La plupart des violences sont masculines, et ce n'est pas un hasard. Mais les causes profondes – et les solutions – ne résident pas dans la biologie ou la pathologie de chaque homme. Nous devons examiner de plus près les messages que reçoivent les garçons sur ce que signifie être un homme et leur offrir des espaces pour les transformer.

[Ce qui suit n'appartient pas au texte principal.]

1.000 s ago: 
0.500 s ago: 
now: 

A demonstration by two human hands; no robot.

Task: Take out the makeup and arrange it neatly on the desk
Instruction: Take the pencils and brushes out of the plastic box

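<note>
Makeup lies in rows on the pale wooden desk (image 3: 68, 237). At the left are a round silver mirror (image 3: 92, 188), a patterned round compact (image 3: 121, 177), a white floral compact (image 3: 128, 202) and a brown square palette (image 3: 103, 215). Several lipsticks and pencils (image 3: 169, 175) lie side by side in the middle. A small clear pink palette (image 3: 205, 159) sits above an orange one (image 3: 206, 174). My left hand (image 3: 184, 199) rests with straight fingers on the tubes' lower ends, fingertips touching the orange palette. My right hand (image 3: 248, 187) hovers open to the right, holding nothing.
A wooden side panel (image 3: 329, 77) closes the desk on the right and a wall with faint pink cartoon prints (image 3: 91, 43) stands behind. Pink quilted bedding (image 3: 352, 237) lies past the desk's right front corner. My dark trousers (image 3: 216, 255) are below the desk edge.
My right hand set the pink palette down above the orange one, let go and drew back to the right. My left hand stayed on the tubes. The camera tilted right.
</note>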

Nous parlons souvent de la violence de manière passive : combien de femmes sont confrontées à la violence de leur partenaire, ou combien de jeunes hommes sont exposés au risque de violence armée dans leur quartier.

Ce faisant, nous évitons une question majeure : comment expliquer qu’une si grande partie de la violence dans le monde soit le fait des hommes ?

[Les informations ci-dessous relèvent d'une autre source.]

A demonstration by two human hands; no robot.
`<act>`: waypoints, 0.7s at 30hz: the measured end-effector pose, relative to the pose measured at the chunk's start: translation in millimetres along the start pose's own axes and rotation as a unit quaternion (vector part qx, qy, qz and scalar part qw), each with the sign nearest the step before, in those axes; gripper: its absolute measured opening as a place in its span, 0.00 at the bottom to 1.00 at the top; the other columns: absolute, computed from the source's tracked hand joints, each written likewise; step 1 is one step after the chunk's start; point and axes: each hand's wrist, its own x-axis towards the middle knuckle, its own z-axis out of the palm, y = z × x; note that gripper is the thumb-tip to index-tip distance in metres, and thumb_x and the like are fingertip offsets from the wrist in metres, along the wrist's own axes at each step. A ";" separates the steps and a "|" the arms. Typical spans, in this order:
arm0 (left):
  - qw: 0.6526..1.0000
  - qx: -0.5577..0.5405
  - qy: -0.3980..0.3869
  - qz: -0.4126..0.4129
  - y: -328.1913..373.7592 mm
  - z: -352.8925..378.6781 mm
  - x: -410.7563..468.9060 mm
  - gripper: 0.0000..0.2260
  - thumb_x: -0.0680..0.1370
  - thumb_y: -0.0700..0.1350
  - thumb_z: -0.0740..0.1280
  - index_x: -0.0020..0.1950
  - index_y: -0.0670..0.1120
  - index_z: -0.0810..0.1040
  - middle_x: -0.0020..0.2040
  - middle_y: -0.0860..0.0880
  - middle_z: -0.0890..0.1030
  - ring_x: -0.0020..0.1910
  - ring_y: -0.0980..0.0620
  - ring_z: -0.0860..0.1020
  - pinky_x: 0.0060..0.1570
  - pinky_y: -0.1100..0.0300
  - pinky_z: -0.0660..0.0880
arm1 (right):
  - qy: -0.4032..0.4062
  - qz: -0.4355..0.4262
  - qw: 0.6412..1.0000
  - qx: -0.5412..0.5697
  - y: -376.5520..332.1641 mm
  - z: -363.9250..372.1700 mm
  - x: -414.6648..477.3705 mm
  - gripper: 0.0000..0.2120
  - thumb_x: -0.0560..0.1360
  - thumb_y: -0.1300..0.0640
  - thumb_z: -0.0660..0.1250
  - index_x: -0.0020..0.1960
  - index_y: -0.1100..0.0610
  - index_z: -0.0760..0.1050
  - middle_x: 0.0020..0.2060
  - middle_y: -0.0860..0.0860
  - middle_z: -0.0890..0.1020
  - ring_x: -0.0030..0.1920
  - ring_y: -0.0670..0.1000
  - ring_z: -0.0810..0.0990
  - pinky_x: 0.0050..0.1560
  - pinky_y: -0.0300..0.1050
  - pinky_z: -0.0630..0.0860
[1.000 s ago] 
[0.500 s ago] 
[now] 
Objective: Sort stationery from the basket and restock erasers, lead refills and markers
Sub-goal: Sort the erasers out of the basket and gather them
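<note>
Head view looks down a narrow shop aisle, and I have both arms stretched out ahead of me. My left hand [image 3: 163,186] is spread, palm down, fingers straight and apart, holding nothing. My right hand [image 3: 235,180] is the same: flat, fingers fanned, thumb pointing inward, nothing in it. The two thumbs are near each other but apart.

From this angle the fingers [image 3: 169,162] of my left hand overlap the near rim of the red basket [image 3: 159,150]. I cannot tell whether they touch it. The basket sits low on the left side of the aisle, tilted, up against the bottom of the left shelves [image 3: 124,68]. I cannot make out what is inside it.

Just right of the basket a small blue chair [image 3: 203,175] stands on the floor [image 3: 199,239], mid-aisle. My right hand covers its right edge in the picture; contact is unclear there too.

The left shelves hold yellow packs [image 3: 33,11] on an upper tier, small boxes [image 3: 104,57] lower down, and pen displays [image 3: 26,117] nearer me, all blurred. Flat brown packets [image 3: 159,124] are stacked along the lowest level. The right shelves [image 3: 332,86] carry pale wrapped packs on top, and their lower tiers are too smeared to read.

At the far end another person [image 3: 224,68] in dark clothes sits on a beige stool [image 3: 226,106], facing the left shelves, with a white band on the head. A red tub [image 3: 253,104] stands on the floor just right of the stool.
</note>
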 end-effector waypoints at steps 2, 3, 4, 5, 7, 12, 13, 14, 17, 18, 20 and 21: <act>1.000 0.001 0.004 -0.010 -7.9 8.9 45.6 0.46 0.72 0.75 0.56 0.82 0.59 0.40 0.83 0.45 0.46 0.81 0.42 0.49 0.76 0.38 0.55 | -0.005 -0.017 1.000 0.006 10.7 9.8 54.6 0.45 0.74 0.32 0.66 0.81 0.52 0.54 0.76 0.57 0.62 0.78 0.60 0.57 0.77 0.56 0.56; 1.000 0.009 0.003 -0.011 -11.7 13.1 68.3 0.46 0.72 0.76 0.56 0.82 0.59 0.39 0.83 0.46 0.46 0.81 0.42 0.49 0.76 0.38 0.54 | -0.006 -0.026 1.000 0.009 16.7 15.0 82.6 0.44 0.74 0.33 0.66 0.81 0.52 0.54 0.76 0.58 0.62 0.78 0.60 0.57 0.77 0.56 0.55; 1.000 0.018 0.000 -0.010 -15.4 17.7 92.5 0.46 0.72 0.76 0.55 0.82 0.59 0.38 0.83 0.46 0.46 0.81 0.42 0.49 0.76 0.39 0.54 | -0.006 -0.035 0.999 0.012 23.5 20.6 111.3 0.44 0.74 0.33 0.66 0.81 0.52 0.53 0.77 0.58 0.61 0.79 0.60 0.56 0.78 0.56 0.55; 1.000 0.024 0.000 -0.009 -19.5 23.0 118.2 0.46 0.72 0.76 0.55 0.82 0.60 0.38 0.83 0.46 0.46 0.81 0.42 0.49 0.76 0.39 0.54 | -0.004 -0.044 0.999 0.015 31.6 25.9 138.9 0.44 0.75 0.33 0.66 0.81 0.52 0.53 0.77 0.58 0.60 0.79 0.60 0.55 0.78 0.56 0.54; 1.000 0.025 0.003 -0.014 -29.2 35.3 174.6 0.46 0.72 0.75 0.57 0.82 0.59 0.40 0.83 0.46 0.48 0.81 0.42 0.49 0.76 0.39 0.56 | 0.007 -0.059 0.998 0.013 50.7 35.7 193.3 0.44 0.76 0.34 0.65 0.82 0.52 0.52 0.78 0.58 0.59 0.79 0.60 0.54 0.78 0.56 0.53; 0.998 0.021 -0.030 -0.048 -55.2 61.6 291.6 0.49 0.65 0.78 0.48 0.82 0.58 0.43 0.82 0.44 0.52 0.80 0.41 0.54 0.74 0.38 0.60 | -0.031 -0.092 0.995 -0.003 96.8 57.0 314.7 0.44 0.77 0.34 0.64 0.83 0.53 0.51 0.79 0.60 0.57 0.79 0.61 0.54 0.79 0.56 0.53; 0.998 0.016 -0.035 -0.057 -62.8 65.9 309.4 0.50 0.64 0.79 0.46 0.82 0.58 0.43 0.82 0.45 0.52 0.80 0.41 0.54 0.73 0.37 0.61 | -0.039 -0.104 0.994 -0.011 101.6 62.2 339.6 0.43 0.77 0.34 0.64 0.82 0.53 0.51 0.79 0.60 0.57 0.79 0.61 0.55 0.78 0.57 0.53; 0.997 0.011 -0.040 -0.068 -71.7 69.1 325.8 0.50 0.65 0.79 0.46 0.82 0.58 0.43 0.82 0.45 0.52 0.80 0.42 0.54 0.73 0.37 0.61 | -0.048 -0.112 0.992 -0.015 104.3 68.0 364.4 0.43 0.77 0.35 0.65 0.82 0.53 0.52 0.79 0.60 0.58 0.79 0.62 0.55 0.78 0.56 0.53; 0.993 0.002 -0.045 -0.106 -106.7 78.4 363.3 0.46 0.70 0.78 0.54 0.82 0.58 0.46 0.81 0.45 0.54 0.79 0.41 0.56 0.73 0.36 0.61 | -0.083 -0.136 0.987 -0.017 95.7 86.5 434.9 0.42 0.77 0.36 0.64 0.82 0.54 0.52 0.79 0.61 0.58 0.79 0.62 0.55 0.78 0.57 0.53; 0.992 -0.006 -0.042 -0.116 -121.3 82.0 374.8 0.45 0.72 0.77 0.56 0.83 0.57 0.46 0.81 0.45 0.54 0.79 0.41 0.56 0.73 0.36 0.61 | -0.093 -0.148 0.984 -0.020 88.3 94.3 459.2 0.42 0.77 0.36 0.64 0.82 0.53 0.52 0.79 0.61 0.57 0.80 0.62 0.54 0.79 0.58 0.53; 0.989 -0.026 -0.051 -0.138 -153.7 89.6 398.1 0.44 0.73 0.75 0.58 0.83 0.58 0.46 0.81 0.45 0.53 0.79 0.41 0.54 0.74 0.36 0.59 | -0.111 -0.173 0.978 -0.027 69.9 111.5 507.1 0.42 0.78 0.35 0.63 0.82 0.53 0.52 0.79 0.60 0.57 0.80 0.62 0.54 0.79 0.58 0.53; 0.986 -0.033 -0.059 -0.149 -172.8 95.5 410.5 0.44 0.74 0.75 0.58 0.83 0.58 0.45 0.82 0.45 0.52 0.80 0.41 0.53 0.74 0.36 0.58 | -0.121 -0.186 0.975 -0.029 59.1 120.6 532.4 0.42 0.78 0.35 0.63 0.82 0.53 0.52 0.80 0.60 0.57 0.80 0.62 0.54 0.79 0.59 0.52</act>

Preuve démontre que les hommes et les garçons sont beaucoup plus susceptibles que les autres identités de genre de commettre presque tous les crimes violents – y compris la violence entre partenaires intimes, la violence sexuelle, les abus sexuels sur mineurs et les homicides – et sont également plus susceptibles de mourir par homicide ou par suicide.

Alors, qu'est-ce qui, dans l'identité masculine, est si indéniablement lié à la violence ? Et comment briser ces cycles de violence ?

Chez Equimundo, un consortium mondial comptant des partenaires dans plus de 45 pays, nous nous penchons sur ces questions complexes depuis plus de deux décennies. Nos recherches ont contribué à démontrer une vérité que la plupart d'entre nous savons : les garçons ne naissent pas avec la violence dans leur ADN. Ils peuvent cependant l'apprendre de leur environnement social, notamment grâce aux messages de leurs parents, de leurs amis, des médias, des jeux vidéo – et de presque partout – sur la façon dont les « vrais hommes » devraient se comporter.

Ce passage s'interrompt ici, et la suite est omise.